→ TASK TO CARRY OUT
Among the lines below, a stretch begins at the one with "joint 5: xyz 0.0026" and ends at the one with "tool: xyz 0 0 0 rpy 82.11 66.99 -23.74". Repeat that stretch exactly, ends included.

......

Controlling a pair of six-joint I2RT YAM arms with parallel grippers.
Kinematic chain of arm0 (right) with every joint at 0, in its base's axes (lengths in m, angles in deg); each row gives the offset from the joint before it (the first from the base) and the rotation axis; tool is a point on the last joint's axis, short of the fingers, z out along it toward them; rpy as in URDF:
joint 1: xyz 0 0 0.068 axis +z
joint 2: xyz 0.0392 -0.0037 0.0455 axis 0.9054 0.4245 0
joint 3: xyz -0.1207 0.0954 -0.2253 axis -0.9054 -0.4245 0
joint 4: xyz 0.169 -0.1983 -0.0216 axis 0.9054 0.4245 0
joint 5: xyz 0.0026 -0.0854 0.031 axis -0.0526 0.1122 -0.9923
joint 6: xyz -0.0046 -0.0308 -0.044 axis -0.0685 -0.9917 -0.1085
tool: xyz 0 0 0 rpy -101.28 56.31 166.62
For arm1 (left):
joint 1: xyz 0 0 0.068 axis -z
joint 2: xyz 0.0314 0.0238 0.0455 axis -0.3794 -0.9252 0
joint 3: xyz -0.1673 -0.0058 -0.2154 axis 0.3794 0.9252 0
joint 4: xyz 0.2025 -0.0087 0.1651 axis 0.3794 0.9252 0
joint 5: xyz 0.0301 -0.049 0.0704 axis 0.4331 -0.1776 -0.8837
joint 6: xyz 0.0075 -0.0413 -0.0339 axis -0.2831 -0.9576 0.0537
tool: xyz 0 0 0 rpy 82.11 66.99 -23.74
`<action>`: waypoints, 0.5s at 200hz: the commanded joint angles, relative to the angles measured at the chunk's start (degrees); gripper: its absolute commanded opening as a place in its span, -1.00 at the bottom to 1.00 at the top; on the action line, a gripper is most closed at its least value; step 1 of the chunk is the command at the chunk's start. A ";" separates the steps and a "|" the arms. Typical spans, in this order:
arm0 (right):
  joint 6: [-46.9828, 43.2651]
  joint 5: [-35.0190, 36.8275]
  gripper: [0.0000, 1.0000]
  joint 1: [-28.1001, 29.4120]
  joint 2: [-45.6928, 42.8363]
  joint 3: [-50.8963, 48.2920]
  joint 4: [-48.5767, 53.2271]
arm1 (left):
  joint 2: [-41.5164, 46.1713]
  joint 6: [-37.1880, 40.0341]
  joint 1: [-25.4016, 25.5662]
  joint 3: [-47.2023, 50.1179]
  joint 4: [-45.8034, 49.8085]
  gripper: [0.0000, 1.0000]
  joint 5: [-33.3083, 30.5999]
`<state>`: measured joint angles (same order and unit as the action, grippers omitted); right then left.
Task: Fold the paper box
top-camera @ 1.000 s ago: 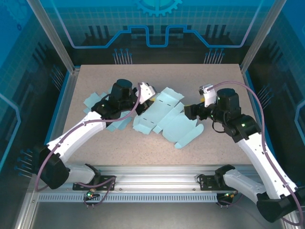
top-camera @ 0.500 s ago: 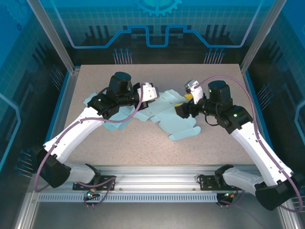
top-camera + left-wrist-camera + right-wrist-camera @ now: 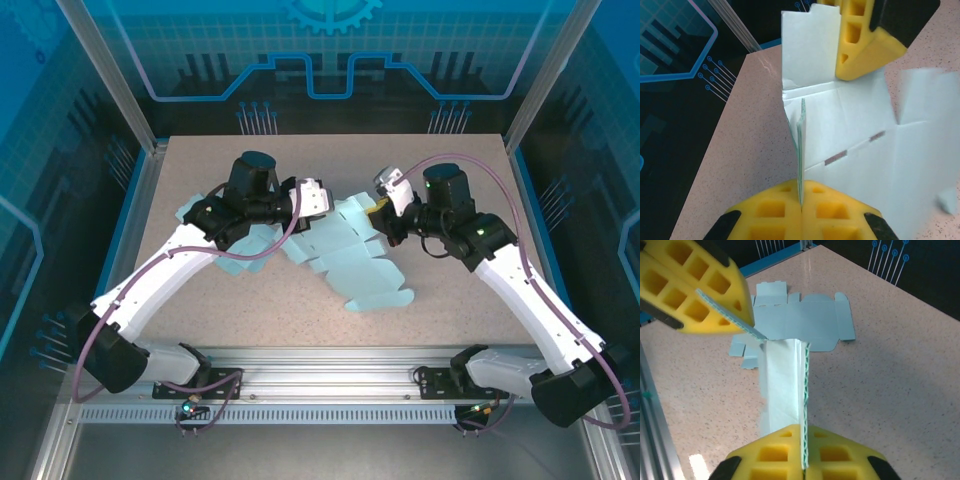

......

→ COMPLETED EXERCISE
joint 5: xyz 0.0026 -0.0854 0.031 axis -0.0526 0.1122 -0.9923
joint 6: xyz -0.0046 -0.0308 -0.044 axis -0.0685 -0.9917 -0.1085
tool: xyz 0 0 0 rpy -101.28 56.31 166.62
For arm1 (left):
joint 1: xyz 0 0 0.068 axis -z
joint 2: xyz 0.0314 0.0238 0.0455 axis -0.3794 -0.9252 0
joint 3: xyz -0.1673 -0.0058 -0.2154 axis 0.3794 0.9252 0
joint 4: xyz 0.2025 -0.0087 0.1651 axis 0.3794 0.9252 0
joint 5: xyz 0.0301 -0.049 0.0704 axis 0.4331 -0.1776 -0.8837
joint 6: xyz 0.0075 -0.0413 -0.0339 axis -0.2831 -0.9576 0.0537
tool: xyz 0 0 0 rpy 82.11 66.99 -23.74

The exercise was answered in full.